You are viewing a plain text version of this content. The canonical link for it is here.

Posted to java-user@lucene.apache.org by Namit Yadav <na...@gmail.com> on 2006/07/25 04:05:52 UTC

Index Rows as Documents? Help me design a solution

My question might be very easy for you Lucene experts. But after going
through the Lucene documentation / example, I haven't been able to
figure out how to solve this problem. I'll be really grateful if
someone can help me get a starting point here.

Our application tracks SMSes sent from a particular phone number. We
have gigs of logs that (Lets say) look like this

SomeUselessData1#SMSID#SomeData1#PhoneNumber
SomeUselessData2#SMSID#SomeData2
SomeUselessData3#SMSID#SomeData3
SomeUselessData4#SMSID#SomeData4
...
...

Now our search will obviously be done on the basis of the phone
number. So we need indexing so that we can:

1 List SMSIDs of all the SMSes that a phone number had sent (Each SMS
message will have a globally unique ID)
2 List SomeData1, SomeData2, SomeData3 and SomeData4 for a given SMSID.

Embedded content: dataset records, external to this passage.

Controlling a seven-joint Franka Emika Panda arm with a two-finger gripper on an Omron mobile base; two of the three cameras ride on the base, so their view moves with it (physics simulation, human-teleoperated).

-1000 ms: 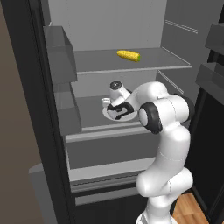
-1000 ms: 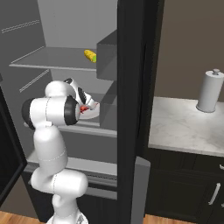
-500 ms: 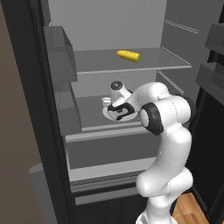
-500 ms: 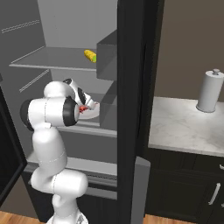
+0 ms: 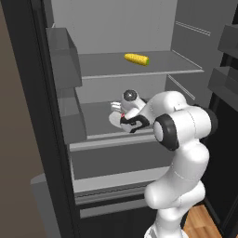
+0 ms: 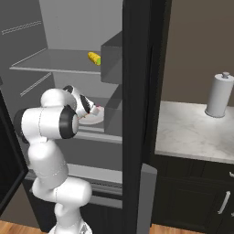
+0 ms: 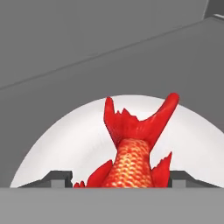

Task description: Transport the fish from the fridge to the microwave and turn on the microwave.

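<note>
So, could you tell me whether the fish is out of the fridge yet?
Not yet: the fish lies on a white plate on a fridge shelf.

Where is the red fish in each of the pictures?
Left base view: fish, a red speck at the gripper on the middle fridge shelf.
Right base view: red speck on the plate, beside the arm.
Hand view: bottom centre, tail up.
Shared landmark: the white plate under it.

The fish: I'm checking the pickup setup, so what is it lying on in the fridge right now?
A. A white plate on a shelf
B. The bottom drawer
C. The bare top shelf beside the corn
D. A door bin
A: in the hand view the fish lies on a white plate, which rests on the fridge shelf below the corn's.
</note>
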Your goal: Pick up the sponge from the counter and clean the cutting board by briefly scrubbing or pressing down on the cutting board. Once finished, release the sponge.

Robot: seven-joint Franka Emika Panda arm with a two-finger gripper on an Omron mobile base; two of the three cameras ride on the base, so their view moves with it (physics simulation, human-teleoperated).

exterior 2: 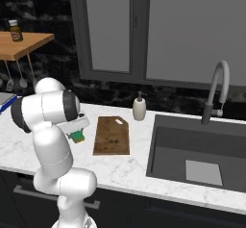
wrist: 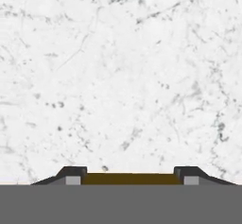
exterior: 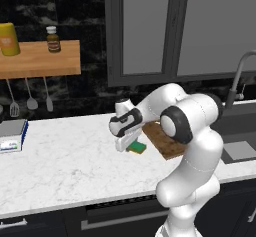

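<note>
Halfway there: pinching the sponge (exterior: 137,147) in the gripper (wrist: 130,173) beside the cutting board (exterior 2: 112,135), needing a level, light press.

the counter (exterior: 65,166) is white marble with faint grey veining. the sponge (exterior: 137,146) is green over yellow-orange. the cutting board (exterior 2: 112,135) is dark brown, mottled. the shelf (exterior: 40,58) is light wood, against a black backsplash (exterior: 75,11).
</note>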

How can I do this efficiently?

I wrote a sample piece of code where each row was a Document, and
PhoneNumber, SMSID and SomeData columns were Fields. The indexing was
taking much more than minutes for a 1 MB log file, so I realized that
I didn't do it right (You can guess how 'not' comfortable I am with
Lucene at present). I would expect to be able to index at least a of
GB of logs within 1 or 2 minutes.

Can someone please point me to the right examples, help me understand
what my Documents / Fields / Analyzers should be or help me design a
solution?

Thanks in advance

ps. I just now got Lucene in Action. Is there any example (or similar
concept) explained in the book? From what I see, none of the examples
really help me much.

---------------------------------------------------------------------
To unsubscribe, e-mail: java-user-unsubscribe@lucene.apache.org
For additional commands, e-mail: java-user-help@lucene.apache.org

Re: Index Rows as Documents? Help me design a solution

Posted by Daniel Naber <lu...@danielnaber.de>.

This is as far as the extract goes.